PROBLEM TO WORK ON:
Please transcribe the listing below in full and word for word, without its pictures.

EXCERPTED RECORDS:

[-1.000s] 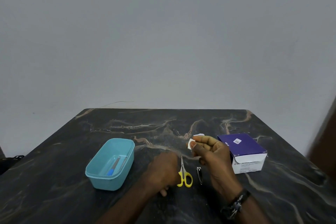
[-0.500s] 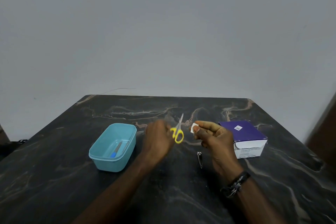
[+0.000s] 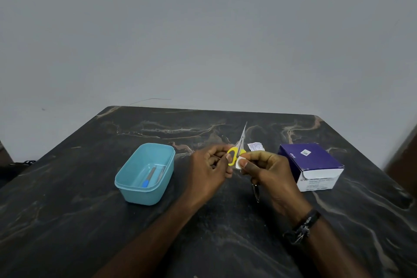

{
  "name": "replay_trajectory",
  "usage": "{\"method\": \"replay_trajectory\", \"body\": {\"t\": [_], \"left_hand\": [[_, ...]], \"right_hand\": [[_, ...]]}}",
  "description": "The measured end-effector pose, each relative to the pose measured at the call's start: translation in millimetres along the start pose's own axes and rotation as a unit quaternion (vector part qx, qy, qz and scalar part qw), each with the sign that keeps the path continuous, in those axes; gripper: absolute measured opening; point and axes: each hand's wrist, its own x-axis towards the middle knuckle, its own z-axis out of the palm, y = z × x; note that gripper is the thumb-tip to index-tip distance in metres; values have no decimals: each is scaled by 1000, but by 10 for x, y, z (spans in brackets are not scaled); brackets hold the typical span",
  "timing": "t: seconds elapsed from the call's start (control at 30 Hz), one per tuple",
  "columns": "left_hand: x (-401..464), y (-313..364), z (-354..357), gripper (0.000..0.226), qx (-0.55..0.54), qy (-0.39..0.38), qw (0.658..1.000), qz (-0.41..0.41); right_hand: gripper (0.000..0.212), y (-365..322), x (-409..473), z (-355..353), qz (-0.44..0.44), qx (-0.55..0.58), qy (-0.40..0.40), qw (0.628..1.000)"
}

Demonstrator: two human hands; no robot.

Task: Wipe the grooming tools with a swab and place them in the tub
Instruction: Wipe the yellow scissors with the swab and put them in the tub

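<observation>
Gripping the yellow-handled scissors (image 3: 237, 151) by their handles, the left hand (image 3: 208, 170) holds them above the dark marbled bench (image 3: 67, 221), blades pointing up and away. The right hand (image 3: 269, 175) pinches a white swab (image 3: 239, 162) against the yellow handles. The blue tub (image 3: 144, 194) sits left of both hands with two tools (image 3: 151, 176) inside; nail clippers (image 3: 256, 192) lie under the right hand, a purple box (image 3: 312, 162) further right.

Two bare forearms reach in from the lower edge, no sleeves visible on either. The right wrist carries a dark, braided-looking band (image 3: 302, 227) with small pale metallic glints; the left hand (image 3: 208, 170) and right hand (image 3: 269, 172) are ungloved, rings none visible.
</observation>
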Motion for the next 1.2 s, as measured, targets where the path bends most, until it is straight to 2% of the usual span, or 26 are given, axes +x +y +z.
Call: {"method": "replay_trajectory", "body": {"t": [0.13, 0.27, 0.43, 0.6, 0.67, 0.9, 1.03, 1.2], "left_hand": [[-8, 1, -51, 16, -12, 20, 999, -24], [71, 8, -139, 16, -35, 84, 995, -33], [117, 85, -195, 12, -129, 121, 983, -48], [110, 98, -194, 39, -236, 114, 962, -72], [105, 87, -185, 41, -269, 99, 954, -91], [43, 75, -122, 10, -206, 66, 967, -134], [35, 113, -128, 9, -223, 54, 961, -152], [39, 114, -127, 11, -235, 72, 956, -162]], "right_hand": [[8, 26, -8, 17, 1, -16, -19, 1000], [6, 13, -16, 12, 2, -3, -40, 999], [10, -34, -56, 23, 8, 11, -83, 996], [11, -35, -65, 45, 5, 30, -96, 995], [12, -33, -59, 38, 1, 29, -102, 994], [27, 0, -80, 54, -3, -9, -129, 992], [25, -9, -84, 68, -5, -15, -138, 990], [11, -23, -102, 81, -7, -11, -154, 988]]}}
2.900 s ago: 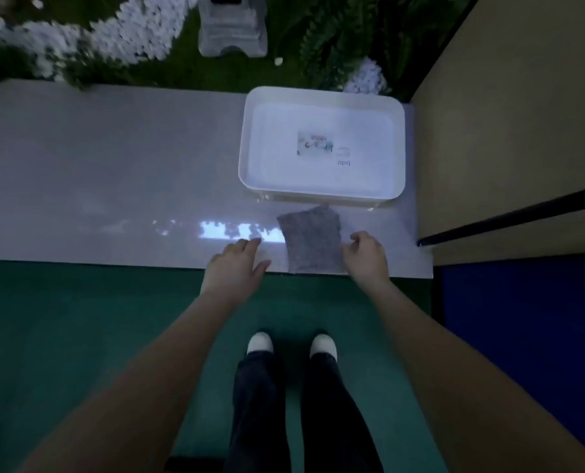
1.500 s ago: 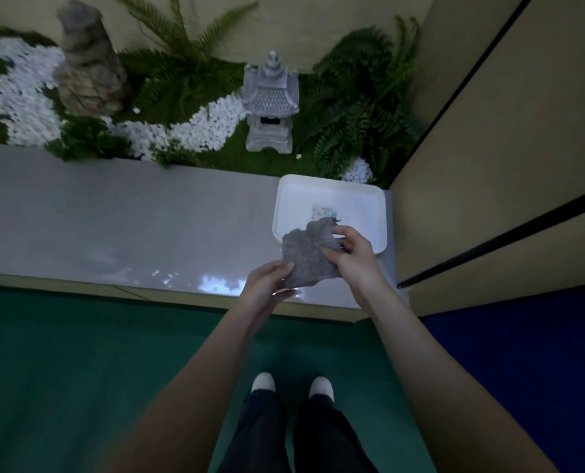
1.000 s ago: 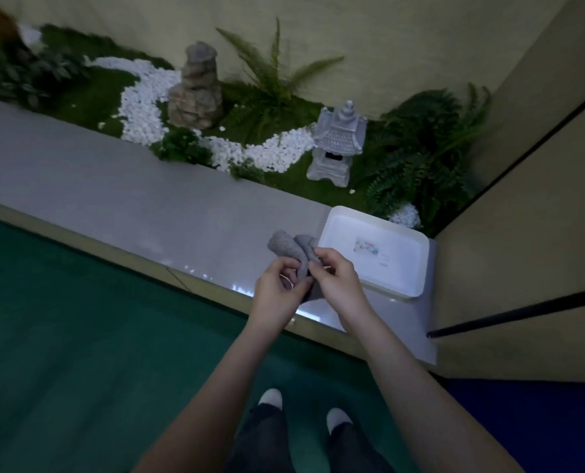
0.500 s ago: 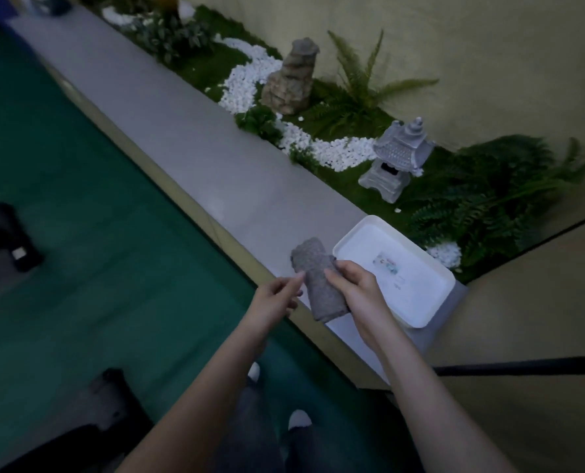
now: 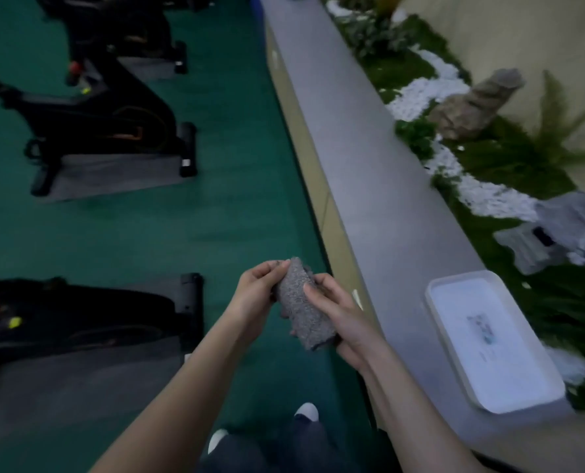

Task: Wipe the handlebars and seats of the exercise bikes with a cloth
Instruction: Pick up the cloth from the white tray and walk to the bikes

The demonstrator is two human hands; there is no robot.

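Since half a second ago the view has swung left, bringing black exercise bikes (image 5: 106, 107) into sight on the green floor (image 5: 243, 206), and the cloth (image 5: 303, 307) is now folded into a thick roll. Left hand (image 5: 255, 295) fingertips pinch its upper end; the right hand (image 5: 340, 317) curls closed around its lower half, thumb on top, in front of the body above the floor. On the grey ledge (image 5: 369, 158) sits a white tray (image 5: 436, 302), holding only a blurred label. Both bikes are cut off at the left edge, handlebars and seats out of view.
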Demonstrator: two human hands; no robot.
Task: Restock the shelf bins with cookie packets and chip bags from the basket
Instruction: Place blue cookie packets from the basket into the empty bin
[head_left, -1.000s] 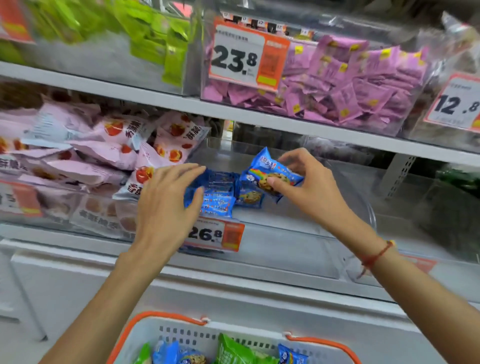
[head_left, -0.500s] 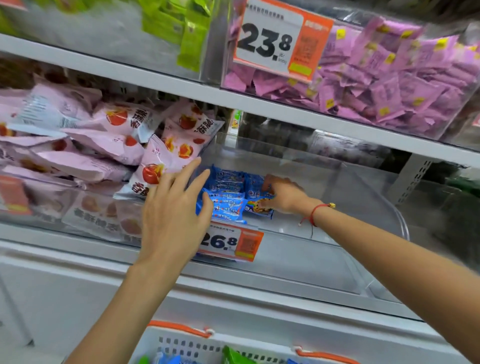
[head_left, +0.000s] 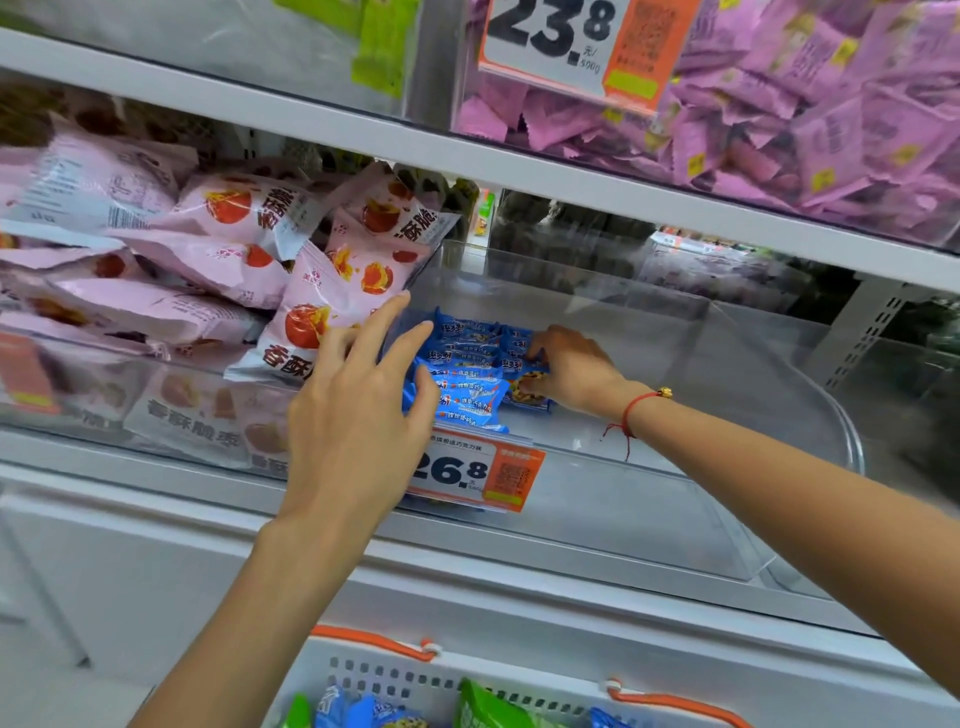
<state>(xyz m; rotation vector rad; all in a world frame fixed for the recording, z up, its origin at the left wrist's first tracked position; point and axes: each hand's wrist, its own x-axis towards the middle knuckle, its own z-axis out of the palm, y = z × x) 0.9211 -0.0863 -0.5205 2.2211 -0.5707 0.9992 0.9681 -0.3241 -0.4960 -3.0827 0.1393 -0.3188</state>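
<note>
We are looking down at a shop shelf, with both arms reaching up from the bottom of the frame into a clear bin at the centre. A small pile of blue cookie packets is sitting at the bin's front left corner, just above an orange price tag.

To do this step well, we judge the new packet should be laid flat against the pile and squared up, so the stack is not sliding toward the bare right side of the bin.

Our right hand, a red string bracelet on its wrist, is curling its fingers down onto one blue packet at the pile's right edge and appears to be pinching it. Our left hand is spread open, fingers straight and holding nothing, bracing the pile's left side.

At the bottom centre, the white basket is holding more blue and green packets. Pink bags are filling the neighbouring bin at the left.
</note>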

SOLUTION TO THIS EXERCISE:
[-1.000s] 
[-0.500s] 
[+0.000s] 

{
  "name": "replay_trajectory",
  "usage": "{\"method\": \"replay_trajectory\", \"body\": {\"t\": [_], \"left_hand\": [[_, ...]], \"right_hand\": [[_, ...]]}}",
  "description": "The measured end-effector pose, each relative to the pose measured at the call's start: translation in millimetres along the start pose's own axes and rotation as a unit quaternion (vector part qx, qy, qz and scalar part qw), each with the sign that keeps the path continuous, in those axes; gripper: absolute measured opening; point and axes: each hand's wrist, its own x-axis towards the middle knuckle, its own z-axis out of the palm, y = z × x; note that gripper is the thumb-tip to index-tip distance in metres; values have no decimals: each is scaled by 1000, but by 10 for x, y, z (spans in brackets are not scaled); brackets hold the typical span",
  "timing": "t: seconds elapsed from the call's start (control at 30 Hz), one per tuple",
  "columns": "left_hand: x (-401..464), y (-313..364), z (-354..357), gripper (0.000..0.226), qx (-0.55..0.54), qy (-0.39..0.38), qw (0.658..1.000), qz (-0.41..0.41); right_hand: gripper (0.000..0.212), y (-365..322), x (-409..473), z (-355..353), qz (-0.44..0.44), qx (-0.55..0.58), qy (-0.40..0.40), qw (0.628..1.000)"
}

Demonstrator: two human hands; no robot.

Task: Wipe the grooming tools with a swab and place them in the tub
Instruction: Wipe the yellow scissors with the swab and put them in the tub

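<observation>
Gripping the yellow-handled scissors (image 3: 237, 151) by their handles, the left hand (image 3: 208, 170) holds them above the dark marbled bench (image 3: 67, 221), blades pointing up and away. The right hand (image 3: 269, 175) pinches a white swab (image 3: 239, 162) against the yellow handles. The blue tub (image 3: 144, 194) sits left of both hands with two tools (image 3: 151, 176) inside; nail clippers (image 3: 256, 192) lie under the right hand, a purple box (image 3: 312, 162) further right.

Two bare forearms reach in from the lower edge, no sleeves visible on either. The right wrist carries a dark, braided-looking band (image 3: 302, 227) with small pale metallic glints; the left hand (image 3: 208, 170) and right hand (image 3: 269, 172) are ungloved, rings none visible.
</observation>
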Motion for the next 1.2 s, as measured, targets where the path bends most, until it is straight to 2% of the usual span, or 26 are given, axes +x +y +z.
Call: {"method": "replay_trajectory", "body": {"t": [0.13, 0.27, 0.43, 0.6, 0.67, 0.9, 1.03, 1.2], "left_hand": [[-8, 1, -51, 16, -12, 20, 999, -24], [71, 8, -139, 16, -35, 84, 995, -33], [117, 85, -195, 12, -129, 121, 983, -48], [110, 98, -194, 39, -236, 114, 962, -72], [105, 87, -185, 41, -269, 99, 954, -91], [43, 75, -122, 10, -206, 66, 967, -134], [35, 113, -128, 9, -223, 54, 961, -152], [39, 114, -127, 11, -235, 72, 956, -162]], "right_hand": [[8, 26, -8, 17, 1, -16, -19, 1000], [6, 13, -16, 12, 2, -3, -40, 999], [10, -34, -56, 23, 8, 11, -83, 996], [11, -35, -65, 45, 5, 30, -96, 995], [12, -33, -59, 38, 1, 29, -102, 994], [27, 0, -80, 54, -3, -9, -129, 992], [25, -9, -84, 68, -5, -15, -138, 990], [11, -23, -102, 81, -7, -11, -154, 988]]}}
2.900 s ago: 
1.500 s ago: 
1.000 s ago: 
0.500 s ago: 
now: 

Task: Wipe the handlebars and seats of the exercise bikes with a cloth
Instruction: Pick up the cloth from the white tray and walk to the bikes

The demonstrator is two human hands; there is no robot.

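Since half a second ago the view has swung left, bringing black exercise bikes (image 5: 106, 107) into sight on the green floor (image 5: 243, 206), and the cloth (image 5: 303, 307) is now folded into a thick roll. Left hand (image 5: 255, 295) fingertips pinch its upper end; the right hand (image 5: 340, 317) curls closed around its lower half, thumb on top, in front of the body above the floor. On the grey ledge (image 5: 369, 158) sits a white tray (image 5: 436, 302), holding only a blurred label. Both bikes are cut off at the left edge, handlebars and seats out of view.
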Demonstrator: two human hands; no robot.
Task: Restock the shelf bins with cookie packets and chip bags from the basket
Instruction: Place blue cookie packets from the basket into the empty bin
[head_left, -1.000s] 
[head_left, -0.500s] 
[head_left, +0.000s] 
<state>(xyz m; rotation vector rad; all in a world frame fixed for the recording, z up, its origin at the left wrist's first tracked position; point and axes: each hand's wrist, its own x-axis towards the middle knuckle, its own z-axis out of the palm, y = z × x) 0.9211 -0.0863 -0.5205 2.2211 -0.5707 0.9992 0.9681 -0.3241 -0.4960 -3.0827 0.1393 -0.3188</state>
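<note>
We are looking down at a shop shelf, with both arms reaching up from the bottom of the frame into a clear bin at the centre. A small pile of blue cookie packets is sitting at the bin's front left corner, just above an orange price tag.

To do this step well, we judge the new packet should be laid flat against the pile and squared up, so the stack is not sliding toward the bare right side of the bin.

Our right hand, a red string bracelet on its wrist, is curling its fingers down onto one blue packet at the pile's right edge and appears to be pinching it. Our left hand is spread open, fingers straight and holding nothing, bracing the pile's left side.

At the bottom centre, the white basket is holding more blue and green packets. Pink bags are filling the neighbouring bin at the left.
</note>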

The response to this exercise is finished.